**What the exercise asks**
From the records below, copy the lines that include "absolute".

**Source material**
********
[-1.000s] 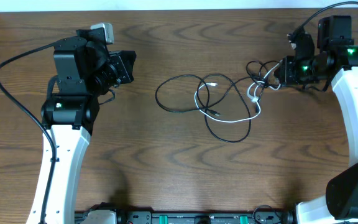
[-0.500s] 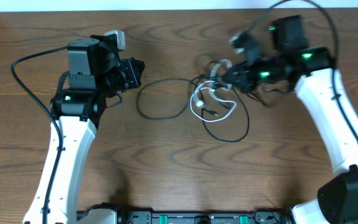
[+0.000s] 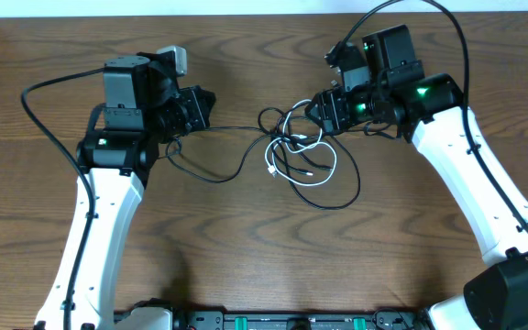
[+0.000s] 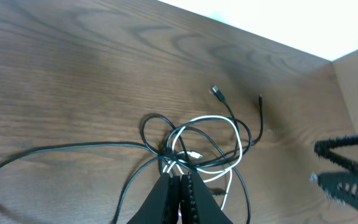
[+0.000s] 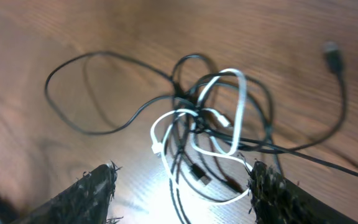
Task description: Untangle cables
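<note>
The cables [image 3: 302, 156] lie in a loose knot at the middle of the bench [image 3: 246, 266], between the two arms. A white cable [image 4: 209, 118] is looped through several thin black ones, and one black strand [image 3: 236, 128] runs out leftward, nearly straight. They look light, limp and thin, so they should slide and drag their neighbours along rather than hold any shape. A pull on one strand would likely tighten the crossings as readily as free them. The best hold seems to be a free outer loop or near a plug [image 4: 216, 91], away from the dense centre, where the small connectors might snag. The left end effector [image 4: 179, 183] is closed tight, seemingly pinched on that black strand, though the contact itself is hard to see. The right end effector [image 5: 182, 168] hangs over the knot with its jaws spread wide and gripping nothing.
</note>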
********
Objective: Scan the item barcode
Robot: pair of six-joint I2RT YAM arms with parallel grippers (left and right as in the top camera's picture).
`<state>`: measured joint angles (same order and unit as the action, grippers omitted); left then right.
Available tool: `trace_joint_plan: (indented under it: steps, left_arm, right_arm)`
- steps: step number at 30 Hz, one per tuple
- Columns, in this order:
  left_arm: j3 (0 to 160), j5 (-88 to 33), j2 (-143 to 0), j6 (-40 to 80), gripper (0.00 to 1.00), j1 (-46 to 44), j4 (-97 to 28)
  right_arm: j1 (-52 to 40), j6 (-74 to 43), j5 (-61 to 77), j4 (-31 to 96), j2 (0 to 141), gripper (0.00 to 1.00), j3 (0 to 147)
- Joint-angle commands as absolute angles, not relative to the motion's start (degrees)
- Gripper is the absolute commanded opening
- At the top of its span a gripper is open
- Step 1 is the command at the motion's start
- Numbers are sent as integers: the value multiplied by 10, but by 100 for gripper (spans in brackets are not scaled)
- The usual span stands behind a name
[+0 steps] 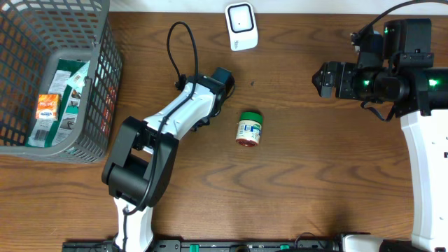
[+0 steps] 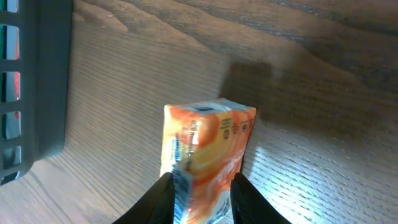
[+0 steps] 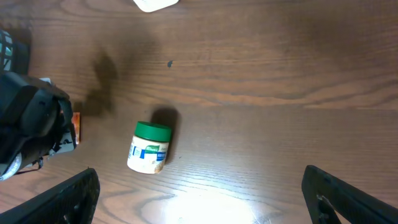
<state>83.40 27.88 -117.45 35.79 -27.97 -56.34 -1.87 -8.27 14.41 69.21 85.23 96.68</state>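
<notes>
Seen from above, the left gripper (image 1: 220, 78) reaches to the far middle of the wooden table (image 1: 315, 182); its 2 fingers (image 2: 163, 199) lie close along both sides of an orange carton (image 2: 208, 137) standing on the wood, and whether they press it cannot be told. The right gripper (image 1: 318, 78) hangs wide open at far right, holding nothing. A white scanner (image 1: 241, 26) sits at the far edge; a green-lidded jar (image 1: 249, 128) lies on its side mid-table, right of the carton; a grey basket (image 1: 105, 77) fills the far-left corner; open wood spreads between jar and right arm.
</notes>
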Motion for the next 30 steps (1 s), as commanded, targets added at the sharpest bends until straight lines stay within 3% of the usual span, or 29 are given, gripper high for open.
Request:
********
**Output below**
- Joint-angle commands as absolute angles, not relative to the motion's start (degrees)
- Gripper is the absolute commanded opening

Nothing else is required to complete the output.